Pictures do not belong in your copy. Repeat all the other data exactly.

____________________

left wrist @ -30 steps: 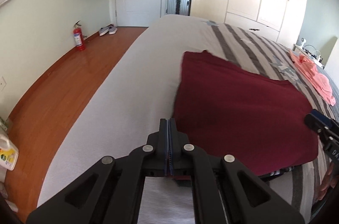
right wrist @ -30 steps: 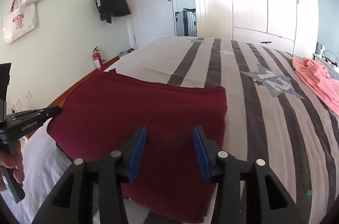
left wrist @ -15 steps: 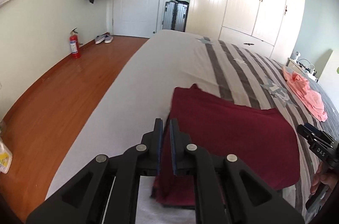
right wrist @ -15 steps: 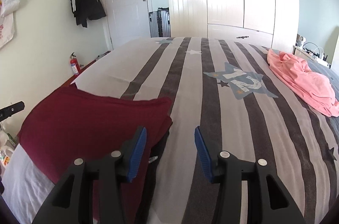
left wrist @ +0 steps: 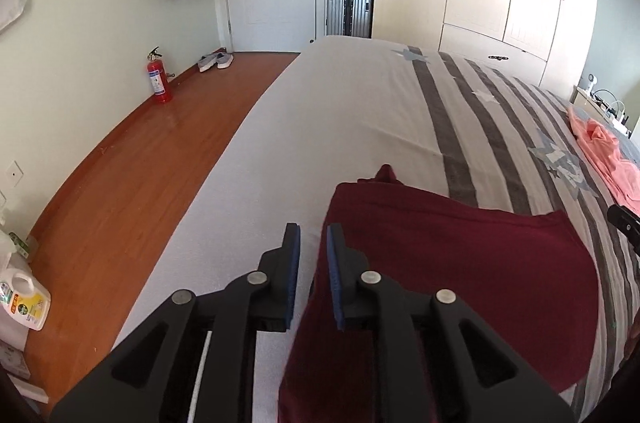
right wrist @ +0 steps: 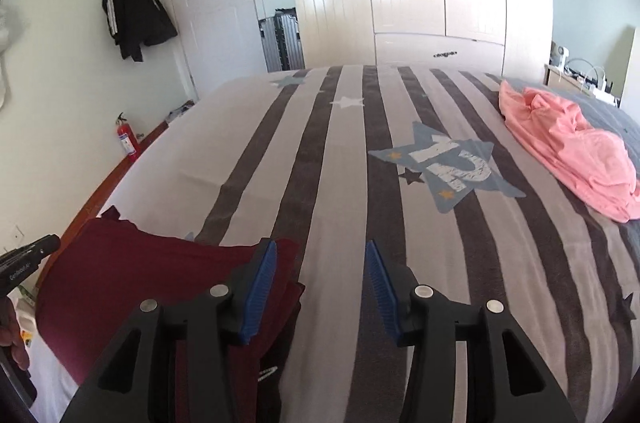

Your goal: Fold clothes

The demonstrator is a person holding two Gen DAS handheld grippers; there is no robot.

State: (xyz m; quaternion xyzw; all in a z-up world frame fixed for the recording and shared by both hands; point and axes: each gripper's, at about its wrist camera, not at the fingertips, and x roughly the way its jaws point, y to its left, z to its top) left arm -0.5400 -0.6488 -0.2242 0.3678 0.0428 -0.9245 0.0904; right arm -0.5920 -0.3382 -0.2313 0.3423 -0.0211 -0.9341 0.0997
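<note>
Left hand-held gripper [left wrist: 313, 241] jaws opening, nothing between them; right hand-held gripper [right wrist: 321, 259] half open, empty. Red shirt [left wrist: 460, 263] lies folded on bed [right wrist: 340, 183]. Left unit reads "GenRobot.AI".

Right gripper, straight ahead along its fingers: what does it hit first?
Probably the striped bedspread. The right gripper is open and empty, the maroon garment lies off to its left; depth is unclear.

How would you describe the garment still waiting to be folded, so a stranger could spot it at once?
Start at the striped bed cover with the big star print. Near its right edge, by the bedside table, lies the pink garment in a loose, crumpled heap. The dark red garment nearby lies flat and folded; the pink one is rumpled.
</note>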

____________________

Response area ▸
left wrist @ -30 steps: 
right wrist @ -30 steps: 
left wrist @ -15 steps: 
right wrist @ -15 steps: 
left wrist @ +0 steps: 
right wrist @ +0 steps: 

Your goal: Fold clothes

The demonstrator is a person holding two Gen DAS handheld grippers; there is no robot.

State: (xyz m; quaternion xyzw; all in a z-up world frame fixed for the recording and shared by both hands; point and axes: each gripper's, at about its wrist camera, not at the fingertips, and x roughly the way its jaws point, y to its left, z to its top) left arm -0.5400 -0.6488 -0.2242 0.3678 0.0428 -0.9245 0.0904; right arm -0.5920 -0.3382 -0.2313 0.3423 -0.0211 -0.9341 0.0997
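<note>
Left hand-held gripper [left wrist: 313, 241] jaws opening, nothing between them; right hand-held gripper [right wrist: 321, 259] half open, empty. Red shirt [left wrist: 460, 263] lies folded on bed [right wrist: 340, 183]. Left unit reads "GenRobot.AI".

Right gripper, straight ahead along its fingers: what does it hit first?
Probably the striped bedspread. The right gripper is open and empty, the maroon garment lies off to its left; depth is unclear.

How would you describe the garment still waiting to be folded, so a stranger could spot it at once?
Start at the striped bed cover with the big star print. Near its right edge, by the bedside table, lies the pink garment in a loose, crumpled heap. The dark red garment nearby lies flat and folded; the pink one is rumpled.
</note>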

With this, the output is complete.